AIM OF THE TASK: Output each record below exactly. No images go in the copy.

Stored dataset items
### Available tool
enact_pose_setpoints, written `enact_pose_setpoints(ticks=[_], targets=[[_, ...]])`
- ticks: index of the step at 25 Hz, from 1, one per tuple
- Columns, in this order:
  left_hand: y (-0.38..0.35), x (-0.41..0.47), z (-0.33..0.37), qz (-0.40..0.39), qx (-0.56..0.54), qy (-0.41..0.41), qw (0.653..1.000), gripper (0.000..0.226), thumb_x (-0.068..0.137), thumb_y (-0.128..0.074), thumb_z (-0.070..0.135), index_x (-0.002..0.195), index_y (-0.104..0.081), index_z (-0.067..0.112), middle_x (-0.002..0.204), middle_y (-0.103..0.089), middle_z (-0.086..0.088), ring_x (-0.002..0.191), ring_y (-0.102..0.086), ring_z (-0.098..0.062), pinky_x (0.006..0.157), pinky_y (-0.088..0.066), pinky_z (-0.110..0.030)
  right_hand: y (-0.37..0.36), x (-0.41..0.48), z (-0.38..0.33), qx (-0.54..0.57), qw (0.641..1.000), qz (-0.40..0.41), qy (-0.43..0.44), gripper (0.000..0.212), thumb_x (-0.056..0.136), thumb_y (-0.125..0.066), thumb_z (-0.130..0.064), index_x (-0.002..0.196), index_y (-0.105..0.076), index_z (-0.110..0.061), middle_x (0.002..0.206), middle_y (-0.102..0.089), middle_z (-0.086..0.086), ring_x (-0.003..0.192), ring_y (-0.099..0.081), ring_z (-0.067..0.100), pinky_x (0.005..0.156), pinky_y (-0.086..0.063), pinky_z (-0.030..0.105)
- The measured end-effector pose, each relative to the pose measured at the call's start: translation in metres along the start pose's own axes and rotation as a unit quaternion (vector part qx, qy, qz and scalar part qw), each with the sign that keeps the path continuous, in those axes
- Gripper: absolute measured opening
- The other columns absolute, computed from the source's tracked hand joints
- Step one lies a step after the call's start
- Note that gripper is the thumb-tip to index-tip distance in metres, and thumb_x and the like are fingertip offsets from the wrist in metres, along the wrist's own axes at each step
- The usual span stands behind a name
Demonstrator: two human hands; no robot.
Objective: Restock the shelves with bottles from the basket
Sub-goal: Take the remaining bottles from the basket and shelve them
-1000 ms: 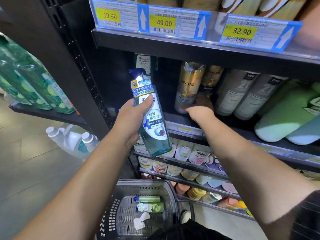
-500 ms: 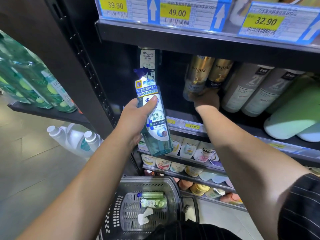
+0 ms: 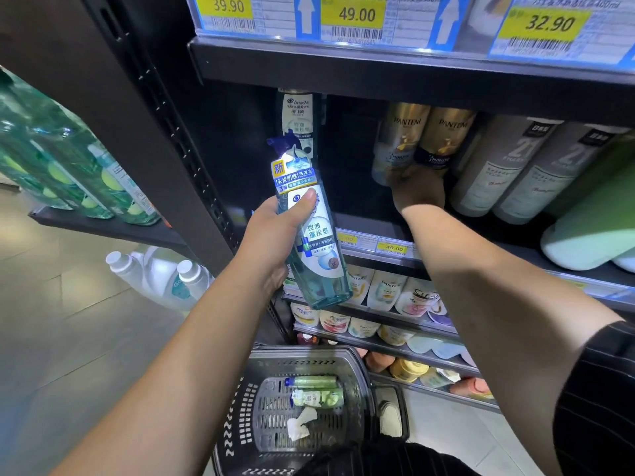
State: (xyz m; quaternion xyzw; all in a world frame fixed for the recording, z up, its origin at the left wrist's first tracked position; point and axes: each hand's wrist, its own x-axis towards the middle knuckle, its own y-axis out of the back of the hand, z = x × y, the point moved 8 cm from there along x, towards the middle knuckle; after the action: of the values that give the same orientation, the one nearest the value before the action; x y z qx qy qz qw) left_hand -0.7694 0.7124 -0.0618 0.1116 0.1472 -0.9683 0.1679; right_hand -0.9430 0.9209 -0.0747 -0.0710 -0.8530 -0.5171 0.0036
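My left hand (image 3: 275,237) grips a tall teal shampoo bottle (image 3: 314,242) with a blue cap, held upright in front of the dark shelf bay. A matching bottle (image 3: 298,123) stands far back in that bay. My right hand (image 3: 417,192) reaches deep into the shelf and holds the base of two gold Pantene bottles (image 3: 422,146); how its fingers lie is lost in shadow. Below me the grey plastic basket (image 3: 357,376) contains two green bottles (image 3: 314,389) lying flat and a scrap of white paper.
Grey and pale green bottles (image 3: 522,166) lean on the shelf to the right. Price tags (image 3: 357,15) line the shelf edge above. Lower shelves carry pouches and jars (image 3: 385,290). Green bottles (image 3: 68,159) and white jugs (image 3: 154,273) stand on the left, over tiled floor.
My right hand has pushed further back into the shelf with the gold bottles. My left hand keeps the teal bottle in about the same place. The view has tilted down slightly.
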Motion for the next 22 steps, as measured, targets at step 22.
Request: enact_pose_setpoints(ticks=[22], targets=[[-0.01, 0.003, 0.047, -0.051, -0.1, -0.1, 0.989, 0.016, 0.097, -0.058, 0.02, 0.112, -0.055, 0.018, 0.116, -0.065, -0.005, 0.101, -0.067, -0.02, 0.084, -0.056, -0.039, 0.042, -0.109, -0.097, 0.148, 0.933, -0.233, 0.232, 0.058, 0.07, -0.084, -0.024, 0.121, -0.058, -0.02, 0.108, -0.067, 0.0, 0.096, -0.063, 0.017, 0.092, -0.05, 0.038]])
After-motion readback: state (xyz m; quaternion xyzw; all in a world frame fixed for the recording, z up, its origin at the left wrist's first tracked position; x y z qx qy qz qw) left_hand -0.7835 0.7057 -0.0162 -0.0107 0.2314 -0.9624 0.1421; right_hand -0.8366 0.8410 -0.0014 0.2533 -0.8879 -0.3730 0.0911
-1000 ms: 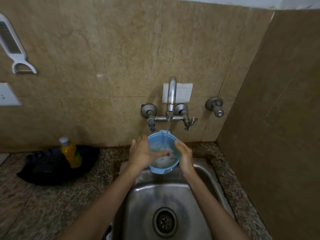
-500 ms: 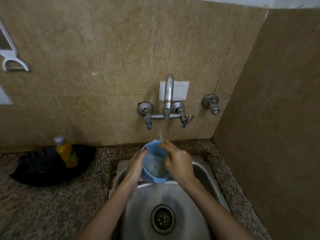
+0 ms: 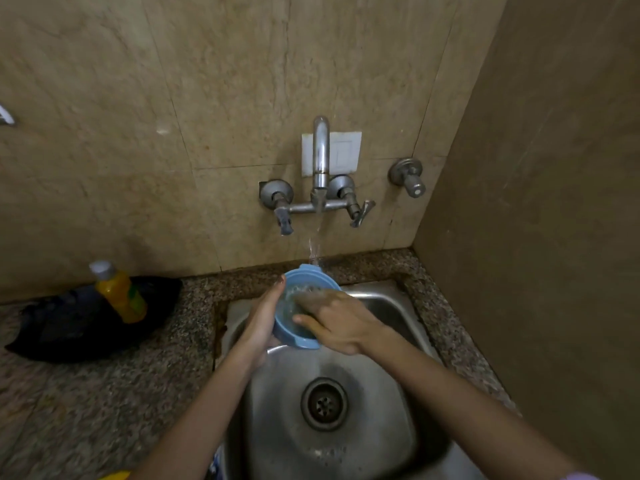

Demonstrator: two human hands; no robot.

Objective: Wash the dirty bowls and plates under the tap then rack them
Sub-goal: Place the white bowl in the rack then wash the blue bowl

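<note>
Granite counter [image 3: 104, 393] and beige tiles [image 3: 225, 81] surround the steel sink [image 3: 381, 393], over which the left hand [image 3: 259, 323] grips a blue bowl [image 3: 298, 339] under the running tap [image 3: 320, 150], the right hand [image 3: 343, 323] pressing extended fingers inside.

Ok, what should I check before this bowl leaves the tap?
1. Water from tap running onto bowl: ok.
2. Left hand grips bowl: ok.
3. Right hand clear of bowl: not ok, fingers inside.
4. Bowl clean: cannot tell, blurred.
5. Rack in view: not ok.
6. Drain unblocked: ok.
</note>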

WRITTEN RESPONSE:
### Available tool
enact_pose_setpoints, written `enact_pose_setpoints(ticks=[_], targets=[[_, ...]])`
- ticks: index of the step at 25 Hz, from 1, one per tuple
- Columns, in this order:
  left_hand: y (-0.38..0.35), x (-0.41..0.47), z (-0.33..0.37), qz (-0.40..0.39), qx (-0.56..0.54), qy (-0.41..0.41), qw (0.653..1.000), gripper (0.000..0.226), thumb_x (-0.068..0.137), thumb_y (-0.128..0.074), thumb_z (-0.070..0.135), index_x (-0.002..0.195), index_y (-0.104..0.081), index_z (-0.067..0.112), middle_x (-0.002..0.204), middle_y (-0.103..0.089), middle_z (-0.086..0.088), ring_x (-0.002..0.191), ring_y (-0.102..0.086), ring_z (-0.098..0.062), pinky_x (0.006..0.157), pinky_y (-0.088..0.066), pinky_z (-0.110..0.030)
  right_hand: y (-0.37..0.36), x (-0.41..0.48), z (-0.38..0.33), qx (-0.54..0.57), qw (0.641..1.000), qz (-0.40..0.41), qy (-0.43..0.44), gripper (0.000..0.212), thumb_x (-0.056..0.136), thumb_y (-0.125..0.066), thumb_z (-0.130..0.064), index_x (-0.002..0.196), index_y (-0.105..0.076), index_z (-0.110..0.061), middle_x (0.002..0.206), middle_y (-0.102..0.089), middle_z (-0.086..0.086), ring_x (-0.003..0.192), ring_y (-0.099..0.081), ring_z (-0.067..0.100), pinky_x (0.005..0.156), pinky_y (-0.086..0.063), pinky_z (-0.030..0.105)
- The measured end-effector pose, each relative to the pose measured at the call's start: translation in metres along the start pose's own axes and rotation as a unit quaternion (vector part qx, qy, qz and scalar part qw), each with the sign that keeps the path continuous, in those axes
- Gripper: absolute measured opening
- The other columns absolute, computed from the source's tracked hand joints
- Step one lies a step after the call's start
- Note that gripper is the thumb-tip to index-tip distance in metres, and thumb_x and the like are fingertip offsets from the wrist in metres, along the wrist's own axes at each step
- The usual span stands behind a name
Demonstrator: two human hands; no robot.
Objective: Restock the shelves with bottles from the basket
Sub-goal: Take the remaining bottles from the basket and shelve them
-1000 ms: 
-500 ms: 
+0 ms: 
State: (xyz m; quaternion xyzw; all in a world frame fixed for the recording, z up, its origin at the left wrist's first tracked position; point and axes: each hand's wrist, its own x-axis towards the middle knuckle, its own y-axis out of the back of the hand, z = x × y, the point moved 8 cm from there along x, towards the middle knuckle; after the action: of the values that give the same orientation, the one nearest the value before the action; x y z qx qy qz qw) left_hand -0.7694 0.7124 -0.0618 0.1116 0.1472 -0.9683 0.1679; right_hand -0.9430 0.9209 -0.0747 -0.0710 -0.8530 -0.5171 0.0036
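My left hand (image 3: 275,237) grips a tall teal shampoo bottle (image 3: 314,242) with a blue cap, held upright in front of the dark shelf bay. A matching bottle (image 3: 298,123) stands far back in that bay. My right hand (image 3: 417,192) reaches deep into the shelf and holds the base of two gold Pantene bottles (image 3: 422,146); how its fingers lie is lost in shadow. Below me the grey plastic basket (image 3: 357,376) contains two green bottles (image 3: 314,389) lying flat and a scrap of white paper.
Grey and pale green bottles (image 3: 522,166) lean on the shelf to the right. Price tags (image 3: 357,15) line the shelf edge above. Lower shelves carry pouches and jars (image 3: 385,290). Green bottles (image 3: 68,159) and white jugs (image 3: 154,273) stand on the left, over tiled floor.
My right hand has pushed further back into the shelf with the gold bottles. My left hand keeps the teal bottle in about the same place. The view has tilted down slightly.
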Motion for the next 22 steps, as measured, targets at step 22.
Request: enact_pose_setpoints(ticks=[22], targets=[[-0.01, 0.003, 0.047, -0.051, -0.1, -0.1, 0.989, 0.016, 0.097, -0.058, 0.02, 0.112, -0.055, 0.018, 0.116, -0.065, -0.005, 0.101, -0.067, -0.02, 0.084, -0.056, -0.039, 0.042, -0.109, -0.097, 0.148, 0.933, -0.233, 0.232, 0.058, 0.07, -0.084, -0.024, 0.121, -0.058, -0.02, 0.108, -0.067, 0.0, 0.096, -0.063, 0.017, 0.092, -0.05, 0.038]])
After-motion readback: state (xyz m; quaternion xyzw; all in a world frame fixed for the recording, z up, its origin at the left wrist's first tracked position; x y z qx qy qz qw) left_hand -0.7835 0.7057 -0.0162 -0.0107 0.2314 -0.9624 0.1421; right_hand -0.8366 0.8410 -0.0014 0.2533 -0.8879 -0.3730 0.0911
-1000 ms: 
-500 ms: 
+0 ms: 

Demonstrator: two human hands; no robot.

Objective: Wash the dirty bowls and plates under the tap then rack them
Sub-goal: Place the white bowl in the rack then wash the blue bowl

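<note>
Granite counter [image 3: 104, 393] and beige tiles [image 3: 225, 81] surround the steel sink [image 3: 381, 393], over which the left hand [image 3: 259, 323] grips a blue bowl [image 3: 298, 339] under the running tap [image 3: 320, 150], the right hand [image 3: 343, 323] pressing extended fingers inside.

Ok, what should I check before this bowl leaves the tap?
1. Water from tap running onto bowl: ok.
2. Left hand grips bowl: ok.
3. Right hand clear of bowl: not ok, fingers inside.
4. Bowl clean: cannot tell, blurred.
5. Rack in view: not ok.
6. Drain unblocked: ok.
</note>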

The answer has nothing more to it.